Rai - الراي
Le Raï, ce genre propre à l’Algérie a vu jour au début du 20ème siècle, exactement dans les années 20, grâce à l’apparition d’une autre variante du Malhoun, inspiré du Maroc. Les cheikhs et cheikhas de l’époque, dont Cheikha Rimitti qui est une fierté nationale, chantaient sagesse, alcool et plaisirs de la chair dans les souks et les tavernes. Ce n’est qu’à partir de 1930 que de nouveaux rythmes et instruments adhérent à la culture raï encore existante sous sa forme rustique, le « wahrani ».
Aux années 60, il n’était plus affaire de juste Nay, Derbouka et Bendir, mais cela incluait aussi Saxophone, Guitare électrique, Basse, Batterie ou même Trompette.
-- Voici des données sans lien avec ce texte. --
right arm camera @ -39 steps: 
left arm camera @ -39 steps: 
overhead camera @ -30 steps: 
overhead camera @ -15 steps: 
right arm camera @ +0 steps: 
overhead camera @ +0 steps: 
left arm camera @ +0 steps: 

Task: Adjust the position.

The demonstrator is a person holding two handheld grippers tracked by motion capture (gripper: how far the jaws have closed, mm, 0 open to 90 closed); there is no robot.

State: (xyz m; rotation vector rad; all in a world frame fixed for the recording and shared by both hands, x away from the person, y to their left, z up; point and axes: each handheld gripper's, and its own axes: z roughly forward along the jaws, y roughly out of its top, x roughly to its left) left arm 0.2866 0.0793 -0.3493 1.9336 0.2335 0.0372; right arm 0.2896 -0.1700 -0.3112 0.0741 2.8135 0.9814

Il s’agissait définitivement d’un mélange de cultures et de traditions surtout marqué à l’époque par la population étrangères dont les français, les juifs et les berbères.
Avec l’indépendance du pays, le genre a connu une expansion inouïe dans tout le pays arrivant même en France avec la nouvelle génération des années 80, mais le coup d’éclat était bien évidemment la sortie de « Avava Inouva », le succès phare d’Idir en 1976. La musique Kabylie était un joli commencement pour une apogée des plus glorieuses.
C’est un peu grâce à de grands noms que le Raï eut le mérite de se faire moderniser et de donner une première image du genre à une population qui ne cherchait qu’à se libérer de l’oppression du régime et trouver des porte-paroles courageux et fiables. Cheb Khaled, Cheb Hasni, Cheb Mami, Cheb Kader, Cheb Sahraoui et d’autres avaient eu leur poids grâce à leurs albums sortis au milieu des années 80. Les femmes n’en étaient pas moins magnifiques comme d’ailleurs Cheba Zehouania et Cheba Fadila, deux icônes emblématiques de l’époque. Ils firent bien face aux nombreux problèmes politiques ou même sociaux de l’époque notamment avec les islamistes et la mort du roi du Raï sentimental Cheb Hasni.
Le renom n’atteignit l’international qu’avec Faudel avec son « Tellement Nebghik », Cheb Khaled avec « Didi », Rachid Taha avec sa reprise de « Ya Rayah » et d’autres encore. Vers les années 90, il toucha même la population maghrébine surtout au Maroc qui essayait d’adopter le même style dont Cheb Rayan, Cheb Rizki, Cheb Rachid et d’autres noms qui n’ont jamais fini d’enchanter un public assoiffé des nouveautés.
Les années 2000 connurent un nouveau tournent dans l’ascension de ce genre, un nouveau concept qui une sorte de mélange entre le R’n’B et le Raï appelé « Raï’n’B » dans différentes compilations nommées « Raï’n’B Fever ». Nombreuses sorties à ce jour, ils ont cumulé un maximum de fanatiques de Raï.
Ce genre vivant issu de la culture maghrébine ancestral a su cumulé tant de succès, il y a même des festivals en son nom dont celui d’Oujda au Maroc et celui d’Oran en Algérie et d’autres un peu partout au monde.
Il est décidément un genre à part entière qui mérite toutes les éloges.